### WHAT TO PRODUCE:
Retype the data below, every word of it, exactly.

── STORED DATA

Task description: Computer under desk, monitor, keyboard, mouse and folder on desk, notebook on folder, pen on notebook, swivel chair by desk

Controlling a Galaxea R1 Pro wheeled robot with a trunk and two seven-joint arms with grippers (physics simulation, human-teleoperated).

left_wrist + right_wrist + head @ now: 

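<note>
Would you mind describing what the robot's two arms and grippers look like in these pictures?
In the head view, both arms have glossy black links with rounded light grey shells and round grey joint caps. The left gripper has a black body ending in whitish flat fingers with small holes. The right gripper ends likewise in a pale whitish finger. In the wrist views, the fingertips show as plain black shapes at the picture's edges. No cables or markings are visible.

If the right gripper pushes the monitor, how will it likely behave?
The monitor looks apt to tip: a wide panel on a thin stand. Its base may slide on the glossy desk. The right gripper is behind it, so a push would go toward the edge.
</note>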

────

### TASK ANSWER:
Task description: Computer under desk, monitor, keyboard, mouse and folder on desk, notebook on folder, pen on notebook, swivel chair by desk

Controlling a Galaxea R1 Pro wheeled robot with a trunk and two seven-joint arms with grippers (physics simulation, human-teleoperated).

left_wrist + right_wrist + head @ now: 

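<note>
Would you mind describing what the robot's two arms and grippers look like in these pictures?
In the head view, both arms have glossy black links with rounded light grey shells and round grey joint caps. The left gripper has a black body ending in whitish flat fingers with small holes. The right gripper ends likewise in a pale whitish finger. In the wrist views, the fingertips show as plain black shapes at the picture's edges. No cables or markings are visible.

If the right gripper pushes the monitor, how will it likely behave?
The monitor looks apt to tip: a wide panel on a thin stand. Its base may slide on the glossy desk. The right gripper is behind it, so a push would go toward the edge.
</note>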

No more work remains for this exercise.